Below are the records. Retype exactly the lines between the lines holding "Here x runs" and "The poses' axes", inclusive.
────────────────────
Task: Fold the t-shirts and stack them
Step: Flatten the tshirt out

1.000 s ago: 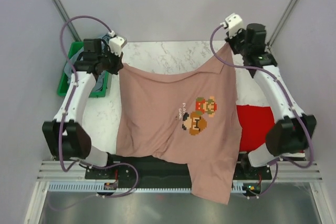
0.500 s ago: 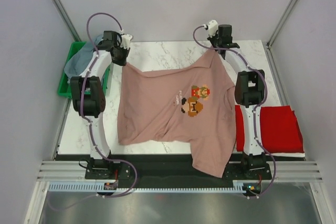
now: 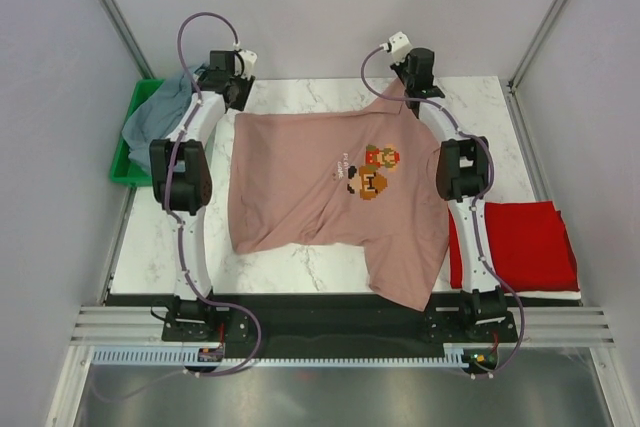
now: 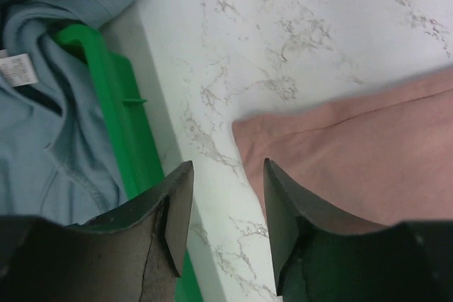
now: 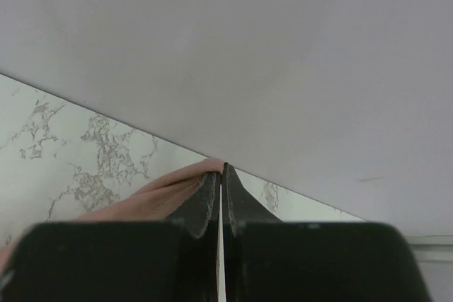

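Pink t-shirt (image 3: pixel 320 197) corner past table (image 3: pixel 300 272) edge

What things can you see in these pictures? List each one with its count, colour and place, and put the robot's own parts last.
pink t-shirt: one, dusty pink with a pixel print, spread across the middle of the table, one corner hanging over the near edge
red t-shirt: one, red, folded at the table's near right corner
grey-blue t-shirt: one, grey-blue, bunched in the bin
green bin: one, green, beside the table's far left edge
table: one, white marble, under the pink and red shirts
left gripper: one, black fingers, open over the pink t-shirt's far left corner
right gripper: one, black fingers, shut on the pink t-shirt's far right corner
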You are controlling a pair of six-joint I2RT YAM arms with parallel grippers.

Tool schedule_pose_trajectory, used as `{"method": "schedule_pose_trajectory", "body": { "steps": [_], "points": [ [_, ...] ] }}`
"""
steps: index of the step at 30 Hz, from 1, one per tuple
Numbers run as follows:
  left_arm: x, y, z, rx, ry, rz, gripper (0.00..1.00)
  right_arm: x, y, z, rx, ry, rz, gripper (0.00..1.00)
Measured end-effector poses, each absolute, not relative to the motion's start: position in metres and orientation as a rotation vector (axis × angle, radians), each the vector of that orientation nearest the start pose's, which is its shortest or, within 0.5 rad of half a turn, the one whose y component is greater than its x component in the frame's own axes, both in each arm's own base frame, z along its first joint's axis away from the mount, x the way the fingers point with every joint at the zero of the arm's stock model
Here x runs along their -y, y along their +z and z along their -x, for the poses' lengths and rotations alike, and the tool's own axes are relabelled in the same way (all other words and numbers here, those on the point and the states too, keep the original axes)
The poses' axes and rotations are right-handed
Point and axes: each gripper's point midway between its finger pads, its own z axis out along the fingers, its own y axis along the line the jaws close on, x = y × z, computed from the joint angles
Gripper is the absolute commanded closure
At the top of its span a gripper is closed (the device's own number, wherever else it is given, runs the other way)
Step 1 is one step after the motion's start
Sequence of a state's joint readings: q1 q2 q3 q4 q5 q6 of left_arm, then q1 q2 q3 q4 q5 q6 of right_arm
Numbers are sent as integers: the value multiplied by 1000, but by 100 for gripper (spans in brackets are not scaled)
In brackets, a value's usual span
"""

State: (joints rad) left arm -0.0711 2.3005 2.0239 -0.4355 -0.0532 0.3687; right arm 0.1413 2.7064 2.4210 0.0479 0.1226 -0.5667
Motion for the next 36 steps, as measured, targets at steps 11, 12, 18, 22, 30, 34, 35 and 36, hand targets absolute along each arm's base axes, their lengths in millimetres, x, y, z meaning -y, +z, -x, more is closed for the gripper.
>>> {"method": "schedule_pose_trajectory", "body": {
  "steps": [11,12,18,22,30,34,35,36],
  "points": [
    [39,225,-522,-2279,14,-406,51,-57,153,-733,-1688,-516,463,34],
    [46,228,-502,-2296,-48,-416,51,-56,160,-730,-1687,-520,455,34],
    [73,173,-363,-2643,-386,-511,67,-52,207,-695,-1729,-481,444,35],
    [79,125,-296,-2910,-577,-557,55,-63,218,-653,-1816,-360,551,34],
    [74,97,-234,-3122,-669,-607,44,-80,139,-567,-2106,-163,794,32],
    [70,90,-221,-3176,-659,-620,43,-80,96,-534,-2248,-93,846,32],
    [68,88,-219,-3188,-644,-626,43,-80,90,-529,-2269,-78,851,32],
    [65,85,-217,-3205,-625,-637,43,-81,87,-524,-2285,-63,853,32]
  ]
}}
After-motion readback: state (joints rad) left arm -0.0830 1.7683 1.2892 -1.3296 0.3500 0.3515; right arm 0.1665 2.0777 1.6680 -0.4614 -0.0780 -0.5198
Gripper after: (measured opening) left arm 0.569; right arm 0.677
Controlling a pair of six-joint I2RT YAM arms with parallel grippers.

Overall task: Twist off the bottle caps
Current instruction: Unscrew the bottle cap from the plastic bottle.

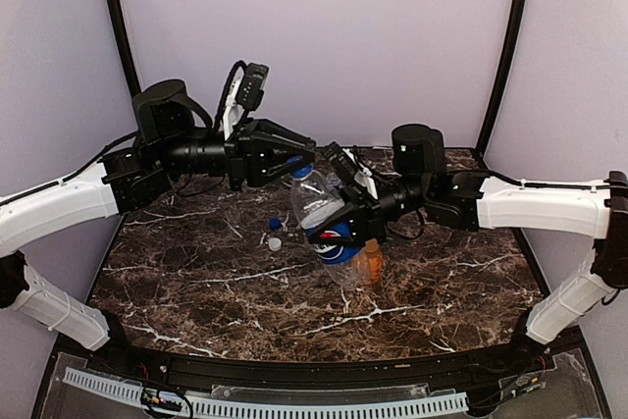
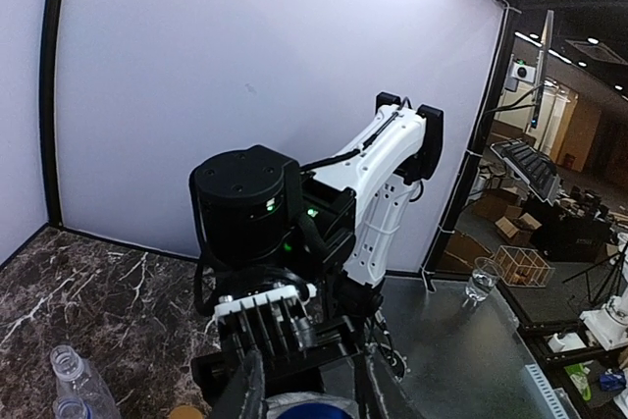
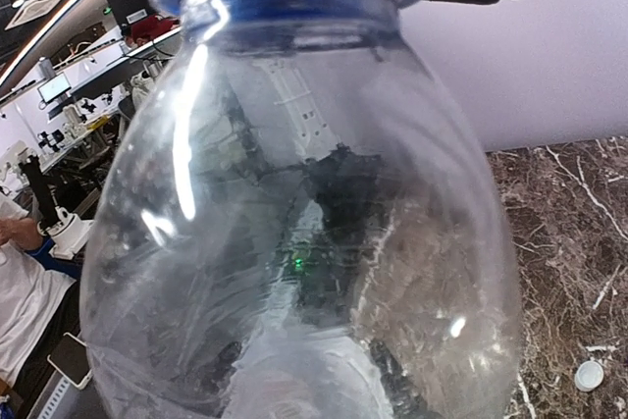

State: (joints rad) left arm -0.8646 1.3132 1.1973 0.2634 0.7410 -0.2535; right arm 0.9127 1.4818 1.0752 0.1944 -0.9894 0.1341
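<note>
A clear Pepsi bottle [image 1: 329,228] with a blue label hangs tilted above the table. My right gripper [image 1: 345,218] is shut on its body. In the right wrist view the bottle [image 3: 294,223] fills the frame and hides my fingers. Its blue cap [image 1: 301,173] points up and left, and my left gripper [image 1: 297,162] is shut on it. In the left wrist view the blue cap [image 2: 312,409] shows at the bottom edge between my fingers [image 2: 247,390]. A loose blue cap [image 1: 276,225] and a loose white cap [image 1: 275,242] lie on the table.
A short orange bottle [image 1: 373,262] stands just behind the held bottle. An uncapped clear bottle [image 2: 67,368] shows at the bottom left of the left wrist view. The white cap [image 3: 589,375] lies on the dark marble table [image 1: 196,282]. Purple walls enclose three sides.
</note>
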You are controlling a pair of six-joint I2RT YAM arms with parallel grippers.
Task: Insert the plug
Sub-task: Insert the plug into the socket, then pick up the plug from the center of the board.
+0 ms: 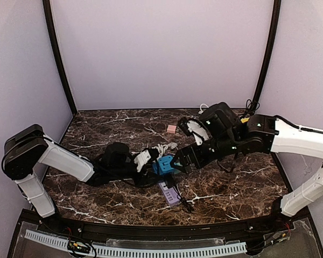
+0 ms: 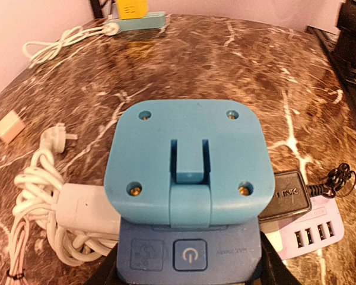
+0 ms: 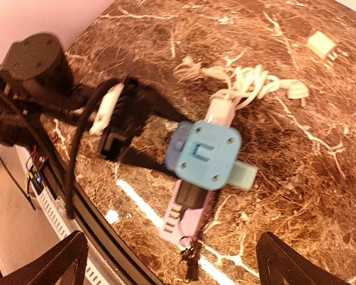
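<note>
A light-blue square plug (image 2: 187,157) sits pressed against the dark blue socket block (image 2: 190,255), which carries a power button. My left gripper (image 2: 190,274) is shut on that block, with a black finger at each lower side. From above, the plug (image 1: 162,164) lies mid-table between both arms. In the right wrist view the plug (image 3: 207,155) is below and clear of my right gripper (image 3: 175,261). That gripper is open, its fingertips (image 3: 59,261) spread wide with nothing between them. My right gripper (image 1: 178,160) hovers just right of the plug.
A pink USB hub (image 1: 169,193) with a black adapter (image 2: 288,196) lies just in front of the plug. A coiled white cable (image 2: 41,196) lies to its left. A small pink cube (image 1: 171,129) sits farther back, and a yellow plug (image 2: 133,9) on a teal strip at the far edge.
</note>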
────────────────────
* SOLUTION BELOW
Here x runs along their -y, y along their +z and z along their -x, for the poses' lengths and rotations alike, and the tool's own axes are relabelled in the same way (all other words and numbers here, those on the point and the states too, keep the original axes)
The poses' axes and rotations are right-handed

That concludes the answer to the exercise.